Aspects of the Acquisition
In my opinion, EW Healthcare has largely underpaid in the TXMD acquisition deal. Despite having a market cap of $88.03 million, the company's debt stands at $212.12 million and its enterprise value (EV) is $269.76 million. Some pre-market analysis shows that the share price jumped up to $40 pre-market (not just once) with a break-even of $56.

Moreover, announcing the acquisition in less than 2 months to the acquisition seems almost sinister. Yes, we get it the company does not have the money to last that long, but the management must have known of this crisis and somehow issued a warning on time. With the product development pipeline, some investors were even expecting the break-even price to rise to $90 just slightly above the 52-week high of $67.

Well, the argument may appear as an exaggeration, but investors who had placed long-bets stand to lose quite some money if the deal pulls through. How about inviting many bids and allowing shareholders to rake in the highest value.

Further, as of May 6, 2022, TXMD conducted a reverse stock split (in the ratio of 50:1) following the $49.0 million net loss in Q1 2022 that had $5.69 per basic and diluted common share. It fell against the $39.4 million or $5.67 per basic and diluted common share for Q1 2021. The corresponding shares were reduced from 600 million shares to 12.0 million to give effect to this stock split.

Lawsuits
Several law firms such as M&A and Bragar Eagel & Squire have filed lawsuits in connection with TXMD's breach of fiduciary duties and violation of the federal securities laws. This violation is in regards to the acquisition and privatization by EW Healthcare Partners.

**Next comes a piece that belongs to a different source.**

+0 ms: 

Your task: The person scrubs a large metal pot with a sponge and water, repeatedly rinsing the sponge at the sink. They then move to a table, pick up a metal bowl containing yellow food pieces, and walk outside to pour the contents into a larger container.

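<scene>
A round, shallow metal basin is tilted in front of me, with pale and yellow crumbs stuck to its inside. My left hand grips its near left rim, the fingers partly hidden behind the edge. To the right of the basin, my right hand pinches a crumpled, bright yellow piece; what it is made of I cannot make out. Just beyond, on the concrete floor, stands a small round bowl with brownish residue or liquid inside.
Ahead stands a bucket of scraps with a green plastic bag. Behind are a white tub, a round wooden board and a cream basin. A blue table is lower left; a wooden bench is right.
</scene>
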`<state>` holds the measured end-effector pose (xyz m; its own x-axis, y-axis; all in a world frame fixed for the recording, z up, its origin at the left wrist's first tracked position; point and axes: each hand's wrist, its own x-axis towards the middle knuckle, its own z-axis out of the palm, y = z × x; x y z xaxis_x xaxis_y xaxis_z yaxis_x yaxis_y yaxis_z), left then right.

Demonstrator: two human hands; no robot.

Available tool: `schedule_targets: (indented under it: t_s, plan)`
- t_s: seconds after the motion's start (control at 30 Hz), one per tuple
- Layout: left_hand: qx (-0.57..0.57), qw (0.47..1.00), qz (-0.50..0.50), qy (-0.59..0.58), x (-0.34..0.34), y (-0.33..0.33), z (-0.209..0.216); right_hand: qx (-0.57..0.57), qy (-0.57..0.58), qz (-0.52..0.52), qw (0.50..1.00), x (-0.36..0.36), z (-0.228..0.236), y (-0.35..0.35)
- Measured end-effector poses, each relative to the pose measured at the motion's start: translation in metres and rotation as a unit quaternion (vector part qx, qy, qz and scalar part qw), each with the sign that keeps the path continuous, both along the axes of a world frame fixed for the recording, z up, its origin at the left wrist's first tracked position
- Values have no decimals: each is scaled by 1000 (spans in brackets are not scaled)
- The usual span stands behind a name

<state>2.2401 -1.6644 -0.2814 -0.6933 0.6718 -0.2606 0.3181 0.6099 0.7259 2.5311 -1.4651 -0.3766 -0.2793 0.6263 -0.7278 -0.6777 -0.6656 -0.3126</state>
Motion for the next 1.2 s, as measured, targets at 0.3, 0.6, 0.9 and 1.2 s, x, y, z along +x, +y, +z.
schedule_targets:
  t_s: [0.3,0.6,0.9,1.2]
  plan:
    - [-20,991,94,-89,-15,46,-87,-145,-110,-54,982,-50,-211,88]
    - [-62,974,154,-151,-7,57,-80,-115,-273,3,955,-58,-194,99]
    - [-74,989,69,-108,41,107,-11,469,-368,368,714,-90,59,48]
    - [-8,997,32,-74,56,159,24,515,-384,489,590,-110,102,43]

The class-action suits may be successful or not especially since the deal is expected to close in July 2022. But of special consideration is that all parties are in agreement that EW Healthcare is paying too little for this acquisition.

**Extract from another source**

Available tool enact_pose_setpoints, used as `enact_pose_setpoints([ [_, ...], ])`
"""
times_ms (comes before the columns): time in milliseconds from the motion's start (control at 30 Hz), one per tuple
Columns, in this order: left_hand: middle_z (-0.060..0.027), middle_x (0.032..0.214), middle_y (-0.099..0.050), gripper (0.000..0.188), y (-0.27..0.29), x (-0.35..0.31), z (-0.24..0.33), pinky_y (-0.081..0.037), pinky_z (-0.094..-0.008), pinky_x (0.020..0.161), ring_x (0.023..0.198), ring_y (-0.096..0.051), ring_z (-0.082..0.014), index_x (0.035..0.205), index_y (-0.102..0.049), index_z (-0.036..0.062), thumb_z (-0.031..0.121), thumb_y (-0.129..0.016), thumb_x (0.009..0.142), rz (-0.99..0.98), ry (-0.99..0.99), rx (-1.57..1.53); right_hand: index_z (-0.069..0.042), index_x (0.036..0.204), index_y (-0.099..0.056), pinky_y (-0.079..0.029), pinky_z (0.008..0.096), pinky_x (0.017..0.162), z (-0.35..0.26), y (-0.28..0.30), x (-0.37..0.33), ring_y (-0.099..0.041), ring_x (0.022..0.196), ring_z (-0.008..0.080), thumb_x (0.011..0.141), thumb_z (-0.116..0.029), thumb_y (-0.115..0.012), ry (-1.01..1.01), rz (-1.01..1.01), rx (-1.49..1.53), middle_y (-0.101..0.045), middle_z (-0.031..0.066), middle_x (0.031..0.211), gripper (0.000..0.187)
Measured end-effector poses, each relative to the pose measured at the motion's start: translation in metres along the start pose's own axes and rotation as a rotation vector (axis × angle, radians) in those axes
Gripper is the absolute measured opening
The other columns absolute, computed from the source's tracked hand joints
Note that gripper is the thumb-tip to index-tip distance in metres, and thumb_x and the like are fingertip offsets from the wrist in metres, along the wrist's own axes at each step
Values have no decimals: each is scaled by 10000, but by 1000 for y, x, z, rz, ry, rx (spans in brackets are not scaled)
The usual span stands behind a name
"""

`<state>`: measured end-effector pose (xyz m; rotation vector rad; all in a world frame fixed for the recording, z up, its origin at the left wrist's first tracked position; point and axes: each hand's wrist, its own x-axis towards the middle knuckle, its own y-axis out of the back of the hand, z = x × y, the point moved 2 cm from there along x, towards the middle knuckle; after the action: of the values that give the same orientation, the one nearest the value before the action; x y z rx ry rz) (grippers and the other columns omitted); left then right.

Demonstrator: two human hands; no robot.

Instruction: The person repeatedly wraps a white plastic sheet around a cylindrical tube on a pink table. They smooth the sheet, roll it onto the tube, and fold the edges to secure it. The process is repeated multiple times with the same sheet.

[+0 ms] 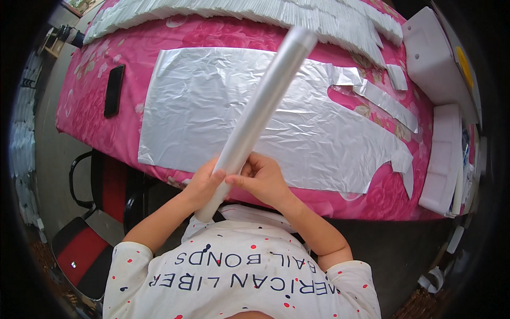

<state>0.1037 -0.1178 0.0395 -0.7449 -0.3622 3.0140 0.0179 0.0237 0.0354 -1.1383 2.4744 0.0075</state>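
A long, shiny silver-grey roll of thin film (260, 109) leans up and away from my body, its lower end against my shirt. My left hand (203, 182) is wrapped round its lower part. Beside it, my right hand (261, 178) has curled fingers and the thumb pressed against the roll's edge; some fingertips are hidden. Beneath the roll, a crinkled silver plastic bag (196, 101) lies flat on the table, with cut-out handle strips (390, 103) toward the right.
A pink floral cloth (85, 101) covers the table. Stacks of folded white pieces (239, 8) line its far side. A black phone (114, 91) lies at left. White foam boxes (443, 154) stand at right. A red-and-black chair (79, 250) is at lower left.
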Motion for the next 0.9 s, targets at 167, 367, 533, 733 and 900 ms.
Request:
enact_pose_setpoints([
  [167,-45,687,-525,523,26,-27,-23,-438,-259,512,533,-519,-113,1115,-469,11,433,-580,825,-196,347,-73,6,1031,-600,-447,222,568,4,59,5,-536,628,68,761,-197,-703,7,197,-286,-594,18,716,353],
  [367,-37,634,-524,659,30,-49,-42,-426,-260,497,513,-521,-112,1094,-512,-16,524,-646,741,-227,505,-166,-18,1041,-597,-419,170,542,-20,144,30,-520,610,39,853,-190,-601,7,383,17,-613,16,808,255],
  [533,-40,619,-529,719,35,-49,-46,-432,-255,506,511,-523,-111,1089,-522,-21,570,-665,705,-266,515,-178,-31,978,-616,-373,162,504,-39,137,45,-494,570,23,849,-230,-613,-93,194,-144,-588,-15,737,238],
  [733,-55,647,-553,737,36,-48,-45,-448,-245,528,525,-542,-111,1108,-515,-21,568,-675,695,-282,566,-184,-39,843,-628,-347,175,488,-38,136,50,-454,548,28,833,-198,-636,-107,-14,-237,-536,-37,659,160],
  [900,-84,731,-583,742,35,-43,-40,-470,-248,557,552,-562,-118,1134,-500,-11,556,-682,692,-291,555,-112,-35,814,-625,-353,182,495,-29,151,42,-450,557,32,833,-172,-633,-24,144,-264,-518,-39,645,138],
])
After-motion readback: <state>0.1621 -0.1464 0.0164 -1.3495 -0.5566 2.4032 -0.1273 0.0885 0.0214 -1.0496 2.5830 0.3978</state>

This deal reminds me of the Bayer's (OTCPK:BAYZF) Monsanto takeover back in 2018 which has been described by analysts as the worst deal ever. The $63 billion buyouts were followed by $10 billion in write-downs and litigation. EW Healthcare's deal with TXMD may lead to a huge upset of this firm once it is ruled in favor of shareholders. Still, among the big pharmaceutical companies, Merck & Co.'s (MRK) planned takeover of Acceleron Pharma towards the end of 2021 at $11.5 billion was largely opposed. Litigants argued that the payout undervalued the biotech that had a clear path to substantial value creation.

Bottom Line
TherapeuticsMD's deal with EW Healthcare is a classic example of biting the hand that one is fed upon. It is true, that the company is in dire need of a buyout. The high net losses, debts, and overall liabilities against assets are telling. Still, commercialization of Annovera is soon to be stimulated especially after the FDA approves TXMD's sNDA. Without considering the financial strain faced by the company at the moment, there is a substantial value to be created if the company decides to pursue this revenue stream. The $177 million deal undervalues the company, and it is even inadequate to pay off debts let alone buy out the company. Additionally, there are several lawsuits filed against this acquisition that should be considered. Our recommendation is to hold on to this stock with the hope that TXMD will be forced to review the deal or allow for more bidders to strengthen this acquisition. With less than 2 months to go until the completion of the deal, we await to see the results.